Extension of tenure of the Commission constituted under Article 340

The Union Cabinet has approved the extension of the term of the Commission to examine the issue of Sub-categorization of Other Backward Classes till July 2020.



  • The Commission was constituted under article 340 of the Constitution with the approval of President in 2017.
  • The Commission has since interacted with all the Stats/UTs which have subcategorized OBCs, and the State Backward Classes Commissions.
  • The Commission has come to the view that it would require some more time to submit, its report appearing in the existing Central List of OBCs need to be cleared.

Objective of commission:

  • To examine the extent of inequitable distribution of benefits of reservation among the castes/communities included in the broad category of OBCs, with reference to the OBCs included in the Central list.
  • To work out the mechanism, criteria, norms and parameters, in a scientific approach, for sub-categorisation within such OBCs.
  • To take up the exercise of identifying the respective castes/communities/sub-castes/synonyms in the Central List of OBCs and classifying them into their respective sub-categories.

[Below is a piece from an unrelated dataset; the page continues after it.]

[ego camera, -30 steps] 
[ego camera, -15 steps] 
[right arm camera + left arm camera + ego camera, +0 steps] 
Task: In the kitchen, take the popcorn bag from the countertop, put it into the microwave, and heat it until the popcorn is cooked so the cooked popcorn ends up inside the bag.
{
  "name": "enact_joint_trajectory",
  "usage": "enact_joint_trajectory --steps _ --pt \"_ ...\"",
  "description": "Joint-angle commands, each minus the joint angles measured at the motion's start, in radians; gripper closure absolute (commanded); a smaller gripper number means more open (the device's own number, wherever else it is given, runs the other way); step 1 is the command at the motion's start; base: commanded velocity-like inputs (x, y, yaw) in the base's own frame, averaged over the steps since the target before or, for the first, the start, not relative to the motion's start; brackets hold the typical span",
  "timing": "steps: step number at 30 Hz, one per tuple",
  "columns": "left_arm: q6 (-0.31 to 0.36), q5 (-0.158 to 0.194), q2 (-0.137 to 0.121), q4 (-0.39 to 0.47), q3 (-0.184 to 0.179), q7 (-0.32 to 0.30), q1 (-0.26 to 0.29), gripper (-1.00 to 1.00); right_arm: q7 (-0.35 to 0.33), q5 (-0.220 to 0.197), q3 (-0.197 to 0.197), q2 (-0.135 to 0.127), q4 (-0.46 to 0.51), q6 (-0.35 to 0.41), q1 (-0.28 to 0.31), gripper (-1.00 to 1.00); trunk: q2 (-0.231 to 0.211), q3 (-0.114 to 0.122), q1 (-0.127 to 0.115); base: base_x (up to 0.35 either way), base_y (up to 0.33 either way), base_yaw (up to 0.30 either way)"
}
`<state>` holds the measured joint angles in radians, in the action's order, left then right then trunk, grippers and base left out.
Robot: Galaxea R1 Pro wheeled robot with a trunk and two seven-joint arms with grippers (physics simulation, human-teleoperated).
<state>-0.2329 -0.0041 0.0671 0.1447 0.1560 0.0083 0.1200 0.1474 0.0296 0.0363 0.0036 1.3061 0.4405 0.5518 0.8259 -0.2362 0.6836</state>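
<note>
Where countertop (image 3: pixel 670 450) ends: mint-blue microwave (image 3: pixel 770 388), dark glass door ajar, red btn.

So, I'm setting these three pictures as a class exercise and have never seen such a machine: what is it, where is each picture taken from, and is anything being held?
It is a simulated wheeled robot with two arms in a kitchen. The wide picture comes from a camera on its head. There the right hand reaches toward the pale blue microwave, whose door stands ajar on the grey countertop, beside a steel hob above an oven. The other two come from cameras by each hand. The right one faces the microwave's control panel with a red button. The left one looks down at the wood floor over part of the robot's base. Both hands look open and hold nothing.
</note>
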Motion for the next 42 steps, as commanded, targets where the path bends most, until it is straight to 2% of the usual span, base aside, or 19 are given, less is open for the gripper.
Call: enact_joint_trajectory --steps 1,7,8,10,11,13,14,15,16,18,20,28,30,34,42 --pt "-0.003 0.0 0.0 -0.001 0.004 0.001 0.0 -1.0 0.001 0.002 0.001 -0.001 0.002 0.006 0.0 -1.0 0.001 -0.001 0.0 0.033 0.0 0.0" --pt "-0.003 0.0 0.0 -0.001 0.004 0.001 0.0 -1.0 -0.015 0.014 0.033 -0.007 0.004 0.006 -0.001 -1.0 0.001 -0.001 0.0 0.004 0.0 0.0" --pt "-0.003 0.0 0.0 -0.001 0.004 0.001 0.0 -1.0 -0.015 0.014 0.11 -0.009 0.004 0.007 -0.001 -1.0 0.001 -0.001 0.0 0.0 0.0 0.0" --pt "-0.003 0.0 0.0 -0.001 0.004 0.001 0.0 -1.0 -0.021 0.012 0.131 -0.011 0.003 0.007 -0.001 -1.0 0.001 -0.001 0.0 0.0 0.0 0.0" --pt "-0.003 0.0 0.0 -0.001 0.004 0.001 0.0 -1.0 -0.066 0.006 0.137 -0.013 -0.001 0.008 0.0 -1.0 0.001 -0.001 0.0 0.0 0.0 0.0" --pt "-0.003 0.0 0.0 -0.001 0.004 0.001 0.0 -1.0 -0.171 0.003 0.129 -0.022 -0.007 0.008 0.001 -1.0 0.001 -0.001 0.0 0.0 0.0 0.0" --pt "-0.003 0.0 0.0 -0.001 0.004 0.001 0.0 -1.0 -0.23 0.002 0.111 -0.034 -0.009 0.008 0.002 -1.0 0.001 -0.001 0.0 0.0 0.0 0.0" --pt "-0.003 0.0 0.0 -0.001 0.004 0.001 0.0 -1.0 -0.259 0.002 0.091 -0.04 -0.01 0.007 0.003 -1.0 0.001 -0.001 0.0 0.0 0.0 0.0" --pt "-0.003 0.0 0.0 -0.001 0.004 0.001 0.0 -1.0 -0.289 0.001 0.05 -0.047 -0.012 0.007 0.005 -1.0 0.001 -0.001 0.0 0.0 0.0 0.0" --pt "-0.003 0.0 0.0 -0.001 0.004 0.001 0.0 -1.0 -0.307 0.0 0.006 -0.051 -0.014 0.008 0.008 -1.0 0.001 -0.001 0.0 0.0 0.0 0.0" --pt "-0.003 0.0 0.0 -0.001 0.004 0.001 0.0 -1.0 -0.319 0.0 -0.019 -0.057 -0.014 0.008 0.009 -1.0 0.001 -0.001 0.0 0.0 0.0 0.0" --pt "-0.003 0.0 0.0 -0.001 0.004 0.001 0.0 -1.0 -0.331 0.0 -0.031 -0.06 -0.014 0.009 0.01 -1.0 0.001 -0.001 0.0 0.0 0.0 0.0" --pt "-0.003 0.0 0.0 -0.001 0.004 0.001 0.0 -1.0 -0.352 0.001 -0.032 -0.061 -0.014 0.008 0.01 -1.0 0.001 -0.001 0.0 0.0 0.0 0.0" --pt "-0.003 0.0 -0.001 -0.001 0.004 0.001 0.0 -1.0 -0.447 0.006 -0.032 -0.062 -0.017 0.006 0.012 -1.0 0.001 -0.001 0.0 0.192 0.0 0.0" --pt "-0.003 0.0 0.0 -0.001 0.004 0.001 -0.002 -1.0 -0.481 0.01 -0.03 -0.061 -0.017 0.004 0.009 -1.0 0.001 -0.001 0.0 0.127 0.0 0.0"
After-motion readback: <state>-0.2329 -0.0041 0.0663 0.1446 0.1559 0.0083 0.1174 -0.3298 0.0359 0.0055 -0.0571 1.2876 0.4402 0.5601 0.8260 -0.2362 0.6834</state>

Article 340 of the Constitution of India:

  • Article 340 calls for the appointment of a Commission to investigate the conditions of backward classes.

Commission to Examine Sub Categorization of other Backward Classe 1s

  • The President may by order appoint a Commission consisting of such persons as he thinks fit to investigate the conditions of socially and educationally backward classes within the territory of India and the difficulties under which they labour.
  • They can then make recommendations as to the steps that should be taken by the Union or any State to remove such difficulties and to improve their condition.

Need for such Commission:

  • Sub-categorisation of the OBCs will ensure that the more backward among the OBC communities can also access the benefits of reservation for educational institutions and government jobs.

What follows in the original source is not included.